▸ WORK INSTRUCTION:
Beneath this instruction is a listing; print exactly the lines in it starting at the line that contains "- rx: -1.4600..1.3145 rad" and going through the line that contains "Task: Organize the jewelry".

▸ PROVIDED ENTRIES:

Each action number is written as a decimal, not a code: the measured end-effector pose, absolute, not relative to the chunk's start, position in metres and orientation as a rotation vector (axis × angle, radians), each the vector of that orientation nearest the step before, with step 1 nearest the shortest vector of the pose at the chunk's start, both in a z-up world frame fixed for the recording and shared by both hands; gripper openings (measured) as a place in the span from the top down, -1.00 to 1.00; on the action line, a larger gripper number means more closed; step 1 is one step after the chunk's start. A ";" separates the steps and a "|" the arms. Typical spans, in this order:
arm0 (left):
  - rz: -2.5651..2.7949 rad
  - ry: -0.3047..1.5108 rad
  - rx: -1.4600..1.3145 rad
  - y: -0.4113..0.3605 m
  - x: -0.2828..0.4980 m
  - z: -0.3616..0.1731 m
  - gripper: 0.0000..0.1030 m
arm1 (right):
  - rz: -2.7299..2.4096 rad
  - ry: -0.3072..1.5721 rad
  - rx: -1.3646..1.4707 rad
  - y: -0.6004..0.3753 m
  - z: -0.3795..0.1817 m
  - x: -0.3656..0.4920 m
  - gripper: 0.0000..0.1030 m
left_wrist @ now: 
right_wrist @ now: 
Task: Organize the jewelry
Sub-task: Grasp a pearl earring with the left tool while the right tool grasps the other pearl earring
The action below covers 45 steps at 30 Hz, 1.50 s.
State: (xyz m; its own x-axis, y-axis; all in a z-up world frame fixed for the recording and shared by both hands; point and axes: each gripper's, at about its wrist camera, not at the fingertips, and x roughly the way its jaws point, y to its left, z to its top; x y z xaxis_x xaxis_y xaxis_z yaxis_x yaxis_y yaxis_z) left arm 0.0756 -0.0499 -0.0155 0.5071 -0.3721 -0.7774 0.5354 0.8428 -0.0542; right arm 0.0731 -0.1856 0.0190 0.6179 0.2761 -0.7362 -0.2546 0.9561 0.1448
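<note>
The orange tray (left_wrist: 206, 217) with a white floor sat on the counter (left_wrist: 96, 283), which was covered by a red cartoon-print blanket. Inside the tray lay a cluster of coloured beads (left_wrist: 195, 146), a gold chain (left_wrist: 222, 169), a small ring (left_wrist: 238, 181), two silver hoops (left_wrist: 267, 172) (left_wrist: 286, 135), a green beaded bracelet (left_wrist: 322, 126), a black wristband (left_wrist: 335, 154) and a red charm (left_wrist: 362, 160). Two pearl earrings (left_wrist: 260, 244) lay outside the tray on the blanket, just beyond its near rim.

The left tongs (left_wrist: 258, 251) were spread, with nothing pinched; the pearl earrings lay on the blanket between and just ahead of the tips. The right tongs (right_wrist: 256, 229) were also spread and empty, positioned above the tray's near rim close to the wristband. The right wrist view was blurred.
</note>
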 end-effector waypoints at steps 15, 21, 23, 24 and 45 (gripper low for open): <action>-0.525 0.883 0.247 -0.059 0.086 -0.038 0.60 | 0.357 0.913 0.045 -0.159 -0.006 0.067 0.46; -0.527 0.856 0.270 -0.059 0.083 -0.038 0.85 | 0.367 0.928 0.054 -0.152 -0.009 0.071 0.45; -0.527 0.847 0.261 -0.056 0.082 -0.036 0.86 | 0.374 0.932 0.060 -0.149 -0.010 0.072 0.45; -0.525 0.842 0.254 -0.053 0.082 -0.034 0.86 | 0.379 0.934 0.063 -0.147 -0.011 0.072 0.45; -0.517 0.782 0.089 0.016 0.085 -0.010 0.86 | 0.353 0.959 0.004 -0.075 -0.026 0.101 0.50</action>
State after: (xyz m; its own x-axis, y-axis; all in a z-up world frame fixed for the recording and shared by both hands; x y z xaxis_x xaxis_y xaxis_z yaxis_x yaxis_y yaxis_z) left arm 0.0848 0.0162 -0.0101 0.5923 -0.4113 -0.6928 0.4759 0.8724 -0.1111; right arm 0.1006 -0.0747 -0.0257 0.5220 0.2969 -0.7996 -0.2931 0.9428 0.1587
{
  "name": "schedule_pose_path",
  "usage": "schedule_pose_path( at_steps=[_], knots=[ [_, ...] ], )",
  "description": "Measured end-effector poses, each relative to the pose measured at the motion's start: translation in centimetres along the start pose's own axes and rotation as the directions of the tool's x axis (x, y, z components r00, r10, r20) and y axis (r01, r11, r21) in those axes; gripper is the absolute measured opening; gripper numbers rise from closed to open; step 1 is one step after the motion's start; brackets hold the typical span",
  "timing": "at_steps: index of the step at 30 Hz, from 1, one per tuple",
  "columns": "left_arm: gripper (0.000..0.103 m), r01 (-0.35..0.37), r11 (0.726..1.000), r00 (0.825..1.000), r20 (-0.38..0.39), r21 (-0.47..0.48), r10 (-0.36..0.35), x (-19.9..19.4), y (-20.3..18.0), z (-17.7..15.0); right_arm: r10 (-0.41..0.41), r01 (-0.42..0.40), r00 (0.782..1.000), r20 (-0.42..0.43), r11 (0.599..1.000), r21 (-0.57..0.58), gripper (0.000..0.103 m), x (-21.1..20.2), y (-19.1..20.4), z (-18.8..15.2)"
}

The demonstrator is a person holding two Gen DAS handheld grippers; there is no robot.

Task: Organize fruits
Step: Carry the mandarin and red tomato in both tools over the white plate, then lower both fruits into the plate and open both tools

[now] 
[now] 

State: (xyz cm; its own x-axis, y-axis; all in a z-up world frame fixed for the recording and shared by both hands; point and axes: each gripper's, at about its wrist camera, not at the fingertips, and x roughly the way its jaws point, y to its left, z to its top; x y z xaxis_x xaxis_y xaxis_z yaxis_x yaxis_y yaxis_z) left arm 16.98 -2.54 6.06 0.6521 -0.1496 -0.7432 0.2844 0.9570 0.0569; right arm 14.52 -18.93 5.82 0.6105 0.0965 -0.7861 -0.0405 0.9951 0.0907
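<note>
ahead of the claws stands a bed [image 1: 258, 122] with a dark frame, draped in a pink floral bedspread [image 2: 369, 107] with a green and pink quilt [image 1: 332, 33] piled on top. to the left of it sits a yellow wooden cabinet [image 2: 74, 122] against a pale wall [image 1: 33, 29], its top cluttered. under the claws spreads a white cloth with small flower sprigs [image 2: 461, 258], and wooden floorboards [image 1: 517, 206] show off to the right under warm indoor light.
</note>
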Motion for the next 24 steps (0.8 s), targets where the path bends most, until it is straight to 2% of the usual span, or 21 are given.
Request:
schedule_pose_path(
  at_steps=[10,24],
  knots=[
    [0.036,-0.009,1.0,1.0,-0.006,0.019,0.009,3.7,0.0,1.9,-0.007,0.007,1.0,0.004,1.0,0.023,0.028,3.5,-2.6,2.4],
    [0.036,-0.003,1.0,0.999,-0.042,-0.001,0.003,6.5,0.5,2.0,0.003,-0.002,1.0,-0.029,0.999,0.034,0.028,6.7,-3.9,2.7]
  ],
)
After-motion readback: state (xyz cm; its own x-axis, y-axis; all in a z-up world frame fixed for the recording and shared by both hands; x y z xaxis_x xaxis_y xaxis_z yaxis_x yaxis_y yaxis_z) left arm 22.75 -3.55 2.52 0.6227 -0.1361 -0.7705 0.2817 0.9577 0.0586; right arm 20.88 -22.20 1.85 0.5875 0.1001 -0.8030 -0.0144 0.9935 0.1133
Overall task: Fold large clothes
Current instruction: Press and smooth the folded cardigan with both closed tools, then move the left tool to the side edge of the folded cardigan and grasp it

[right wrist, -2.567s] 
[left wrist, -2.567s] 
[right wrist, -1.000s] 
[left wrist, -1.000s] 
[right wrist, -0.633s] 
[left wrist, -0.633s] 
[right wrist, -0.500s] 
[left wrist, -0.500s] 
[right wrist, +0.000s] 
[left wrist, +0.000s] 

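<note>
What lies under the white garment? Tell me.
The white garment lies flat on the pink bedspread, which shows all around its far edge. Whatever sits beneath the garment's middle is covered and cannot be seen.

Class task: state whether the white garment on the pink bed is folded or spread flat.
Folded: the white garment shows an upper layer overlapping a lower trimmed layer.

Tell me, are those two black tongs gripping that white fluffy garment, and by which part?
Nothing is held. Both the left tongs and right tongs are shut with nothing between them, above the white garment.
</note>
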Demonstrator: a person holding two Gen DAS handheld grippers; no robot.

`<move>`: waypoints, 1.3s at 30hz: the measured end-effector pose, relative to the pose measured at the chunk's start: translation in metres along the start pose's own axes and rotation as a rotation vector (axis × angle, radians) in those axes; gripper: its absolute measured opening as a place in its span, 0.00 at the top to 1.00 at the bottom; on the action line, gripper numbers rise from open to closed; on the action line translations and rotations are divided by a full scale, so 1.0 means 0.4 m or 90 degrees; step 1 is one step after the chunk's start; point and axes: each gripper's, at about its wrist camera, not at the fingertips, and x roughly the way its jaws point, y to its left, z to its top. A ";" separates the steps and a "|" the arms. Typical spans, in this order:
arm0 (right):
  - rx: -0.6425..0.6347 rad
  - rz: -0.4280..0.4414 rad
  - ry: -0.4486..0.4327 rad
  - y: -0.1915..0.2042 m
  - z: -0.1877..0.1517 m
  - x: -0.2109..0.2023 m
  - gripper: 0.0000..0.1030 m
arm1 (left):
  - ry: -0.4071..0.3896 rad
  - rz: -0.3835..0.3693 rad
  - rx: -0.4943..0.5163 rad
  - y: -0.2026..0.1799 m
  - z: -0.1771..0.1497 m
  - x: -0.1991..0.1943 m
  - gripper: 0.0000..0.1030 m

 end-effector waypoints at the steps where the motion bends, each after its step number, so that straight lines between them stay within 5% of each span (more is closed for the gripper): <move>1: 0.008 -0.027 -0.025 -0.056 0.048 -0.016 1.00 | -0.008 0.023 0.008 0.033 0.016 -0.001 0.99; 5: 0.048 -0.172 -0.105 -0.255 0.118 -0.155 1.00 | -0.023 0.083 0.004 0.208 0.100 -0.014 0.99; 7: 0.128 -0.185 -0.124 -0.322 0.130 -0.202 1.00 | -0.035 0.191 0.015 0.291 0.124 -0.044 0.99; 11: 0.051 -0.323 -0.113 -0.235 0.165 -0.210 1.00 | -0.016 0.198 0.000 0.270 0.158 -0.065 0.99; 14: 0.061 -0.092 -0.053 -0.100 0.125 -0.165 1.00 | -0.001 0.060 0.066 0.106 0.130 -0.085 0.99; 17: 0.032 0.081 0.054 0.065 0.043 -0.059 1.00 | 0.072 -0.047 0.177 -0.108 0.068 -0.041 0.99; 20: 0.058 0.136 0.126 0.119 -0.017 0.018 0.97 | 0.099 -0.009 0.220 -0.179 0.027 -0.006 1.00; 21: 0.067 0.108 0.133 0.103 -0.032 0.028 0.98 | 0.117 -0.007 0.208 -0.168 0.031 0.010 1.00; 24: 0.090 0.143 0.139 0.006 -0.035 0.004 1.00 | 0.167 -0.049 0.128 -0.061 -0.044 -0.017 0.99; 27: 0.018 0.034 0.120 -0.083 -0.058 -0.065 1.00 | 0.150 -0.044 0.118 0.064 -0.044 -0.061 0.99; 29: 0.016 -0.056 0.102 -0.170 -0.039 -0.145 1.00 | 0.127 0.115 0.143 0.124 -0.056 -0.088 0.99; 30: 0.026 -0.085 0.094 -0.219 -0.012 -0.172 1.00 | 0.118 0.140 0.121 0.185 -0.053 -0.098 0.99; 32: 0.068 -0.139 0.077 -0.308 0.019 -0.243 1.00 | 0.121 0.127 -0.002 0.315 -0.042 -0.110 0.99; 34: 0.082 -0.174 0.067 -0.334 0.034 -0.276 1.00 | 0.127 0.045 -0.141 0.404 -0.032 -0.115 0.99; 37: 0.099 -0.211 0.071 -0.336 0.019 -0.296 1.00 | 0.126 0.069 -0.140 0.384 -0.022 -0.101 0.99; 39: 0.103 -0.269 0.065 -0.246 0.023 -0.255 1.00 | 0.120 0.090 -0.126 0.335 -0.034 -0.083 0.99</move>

▸ RESPONSE:
  - rx: -1.4600..1.3145 rad
  - y: -0.4113..0.3605 m
  - x: -0.2828..0.4980 m
  - z: -0.3616..0.1731 m
  - gripper: 0.0000..0.1030 m
arm1 (right):
  - rz: -2.7299..2.4096 rad
  - ry: -0.3072..1.5721 rad
  - rx: -1.3646..1.4707 rad
  - y: -0.6004..0.3753 m
  - z: -0.3795..0.1817 m
  - x: -0.3656..0.4920 m
  - gripper: 0.0000..0.1030 m
left_wrist @ now: 
right_wrist @ now: 
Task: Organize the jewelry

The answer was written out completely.